:: What you should do ::
With the line containing "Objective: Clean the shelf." as the start and the line containing "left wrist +" as the end, transcribe that span of the entries below exactly, including both.

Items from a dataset
+ + + + +

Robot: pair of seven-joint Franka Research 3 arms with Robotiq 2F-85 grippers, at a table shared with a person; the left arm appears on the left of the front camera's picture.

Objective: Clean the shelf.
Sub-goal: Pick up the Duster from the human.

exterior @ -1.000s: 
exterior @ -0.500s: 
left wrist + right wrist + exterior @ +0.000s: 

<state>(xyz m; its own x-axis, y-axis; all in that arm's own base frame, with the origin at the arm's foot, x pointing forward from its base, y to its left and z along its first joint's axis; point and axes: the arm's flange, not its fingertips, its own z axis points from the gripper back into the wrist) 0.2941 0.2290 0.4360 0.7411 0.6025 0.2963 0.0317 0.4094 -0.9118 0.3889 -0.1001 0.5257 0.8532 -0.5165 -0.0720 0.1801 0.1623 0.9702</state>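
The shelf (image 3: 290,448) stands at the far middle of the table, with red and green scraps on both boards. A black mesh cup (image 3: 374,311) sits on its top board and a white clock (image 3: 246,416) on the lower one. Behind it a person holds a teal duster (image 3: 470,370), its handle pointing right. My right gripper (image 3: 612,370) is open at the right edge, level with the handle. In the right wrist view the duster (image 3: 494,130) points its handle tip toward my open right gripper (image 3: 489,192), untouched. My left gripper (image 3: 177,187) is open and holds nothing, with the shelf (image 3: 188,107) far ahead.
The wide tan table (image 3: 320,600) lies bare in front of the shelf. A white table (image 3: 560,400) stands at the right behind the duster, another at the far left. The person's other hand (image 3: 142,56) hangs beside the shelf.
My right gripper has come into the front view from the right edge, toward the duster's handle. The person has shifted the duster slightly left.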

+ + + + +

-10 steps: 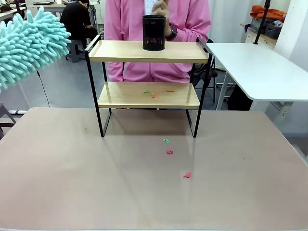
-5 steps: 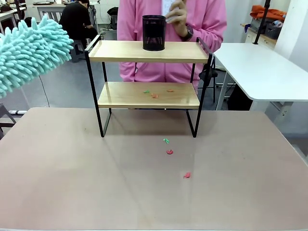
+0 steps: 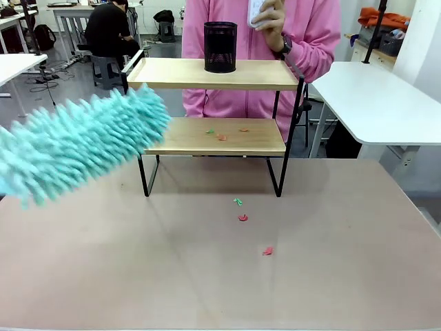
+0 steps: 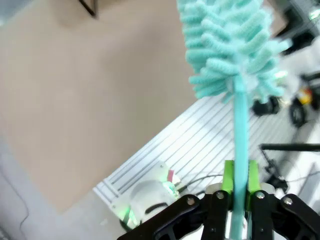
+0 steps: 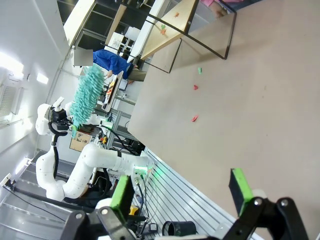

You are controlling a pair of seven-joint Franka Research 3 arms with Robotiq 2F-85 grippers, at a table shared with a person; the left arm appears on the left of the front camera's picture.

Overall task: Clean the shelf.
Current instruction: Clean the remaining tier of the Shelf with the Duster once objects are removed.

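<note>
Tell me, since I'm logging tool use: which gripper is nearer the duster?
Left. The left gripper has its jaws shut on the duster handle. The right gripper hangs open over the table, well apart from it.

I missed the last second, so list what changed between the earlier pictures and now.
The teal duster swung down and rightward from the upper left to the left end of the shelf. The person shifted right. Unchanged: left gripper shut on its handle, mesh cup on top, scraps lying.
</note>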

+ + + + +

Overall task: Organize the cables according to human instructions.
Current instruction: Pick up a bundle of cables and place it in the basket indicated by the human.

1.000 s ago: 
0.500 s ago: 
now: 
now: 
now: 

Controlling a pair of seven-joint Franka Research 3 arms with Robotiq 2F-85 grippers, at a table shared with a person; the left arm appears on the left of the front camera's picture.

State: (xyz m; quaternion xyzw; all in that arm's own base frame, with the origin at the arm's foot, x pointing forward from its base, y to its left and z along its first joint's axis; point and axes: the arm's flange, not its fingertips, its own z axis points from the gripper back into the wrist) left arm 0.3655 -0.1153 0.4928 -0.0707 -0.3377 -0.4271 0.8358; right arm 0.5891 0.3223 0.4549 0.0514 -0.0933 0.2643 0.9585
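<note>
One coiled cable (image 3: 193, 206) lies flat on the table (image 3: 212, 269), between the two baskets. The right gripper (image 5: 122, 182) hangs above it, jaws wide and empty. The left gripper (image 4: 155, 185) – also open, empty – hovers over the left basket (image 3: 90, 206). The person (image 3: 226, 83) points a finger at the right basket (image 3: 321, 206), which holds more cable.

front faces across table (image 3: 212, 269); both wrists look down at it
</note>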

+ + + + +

:: Solution for this task ::
Objective: Clean the shelf.
Sub-goal: Pick up the Duster from the human.

exterior @ -1.000s: 
exterior @ -0.500s: 
left wrist + right wrist + exterior @ +0.000s: 

Nothing else goes in the answer.